TASK PROMPT: With the pictures left out, every record must be reproduced exactly.

EXERCISE MATERIAL:
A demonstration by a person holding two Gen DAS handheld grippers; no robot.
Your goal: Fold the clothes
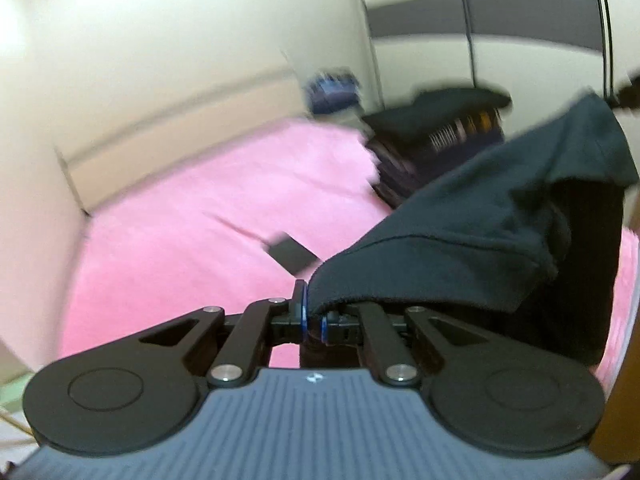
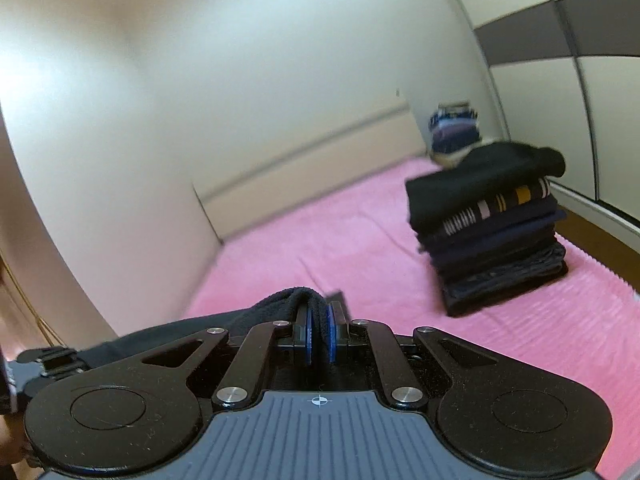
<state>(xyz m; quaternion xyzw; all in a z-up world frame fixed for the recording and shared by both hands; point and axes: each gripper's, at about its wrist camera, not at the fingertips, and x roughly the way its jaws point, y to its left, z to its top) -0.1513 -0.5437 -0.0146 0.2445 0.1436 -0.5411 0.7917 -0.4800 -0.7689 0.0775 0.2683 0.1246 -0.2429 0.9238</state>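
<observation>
1. Left wrist view: our left gripper [image 1: 313, 320] is clenched on a hem of the dark garment [image 1: 460, 232], which drapes up and away to the right, clear of the pink bed [image 1: 200, 208].
2. Right wrist view: our right gripper [image 2: 320, 334] is clamped on another bunched edge of that cloth [image 2: 288, 300], fingers [image 2: 330, 334] pinching it tight.
3. We judge this the lift-and-spread step: the garment hangs between both grippers, above the bed.
4. Both grippers tilt slightly downward toward the mattress.
5. Next, we'd say, pull the edge taut and lay it flat, short of the folded stack [image 2: 492, 236] and small dark object [image 1: 292, 256].
</observation>
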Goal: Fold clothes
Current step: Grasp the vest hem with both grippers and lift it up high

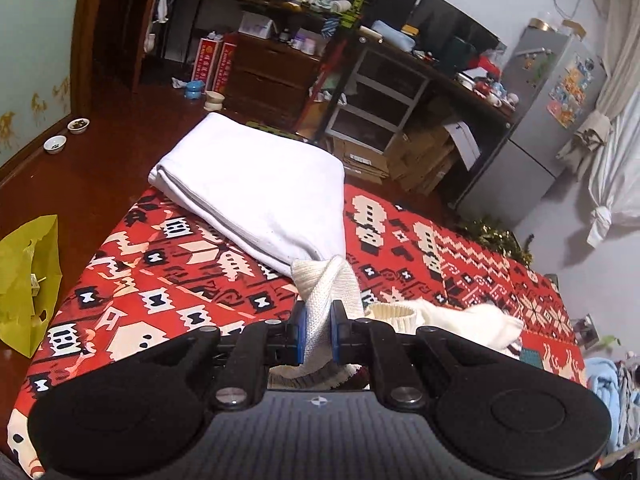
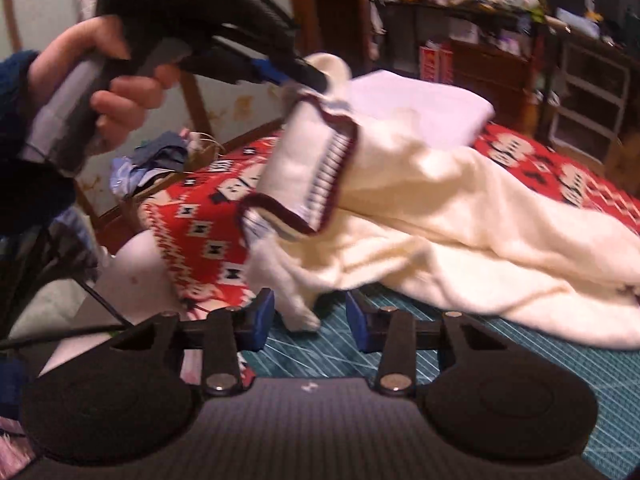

RESPONSE TO THIS EXERCISE:
A demonstration by a person holding two Gen DAS handheld grippers; no robot.
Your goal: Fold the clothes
<state>(xyz m; quaternion xyzw; all in a z-up world frame fixed for the recording and shared by both hands; point and axes: each gripper's, at about its wrist camera, not at the fingertips, and x roughly the way its jaws point, y to its left, z to its top) -0.1513 -0.5437 -0.0146 0.2445 0.1436 -0.5411 0.7917 -0.4800 -0.7689 0.0775 0.2683 0.1246 -0.2429 0.9238</state>
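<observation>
1. Left wrist view: our left gripper [image 1: 313, 320] is clenched on a hem of the dark garment [image 1: 460, 232], which drapes up and away to the right, clear of the pink bed [image 1: 200, 208].
2. Right wrist view: our right gripper [image 2: 320, 334] is clamped on another bunched edge of that cloth [image 2: 288, 300], fingers [image 2: 330, 334] pinching it tight.
3. We judge this the lift-and-spread step: the garment hangs between both grippers, above the bed.
4. Both grippers tilt slightly downward toward the mattress.
5. Next, we'd say, pull the edge taut and lay it flat, short of the folded stack [image 2: 492, 236] and small dark object [image 1: 292, 256].
</observation>
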Goal: Fold clothes
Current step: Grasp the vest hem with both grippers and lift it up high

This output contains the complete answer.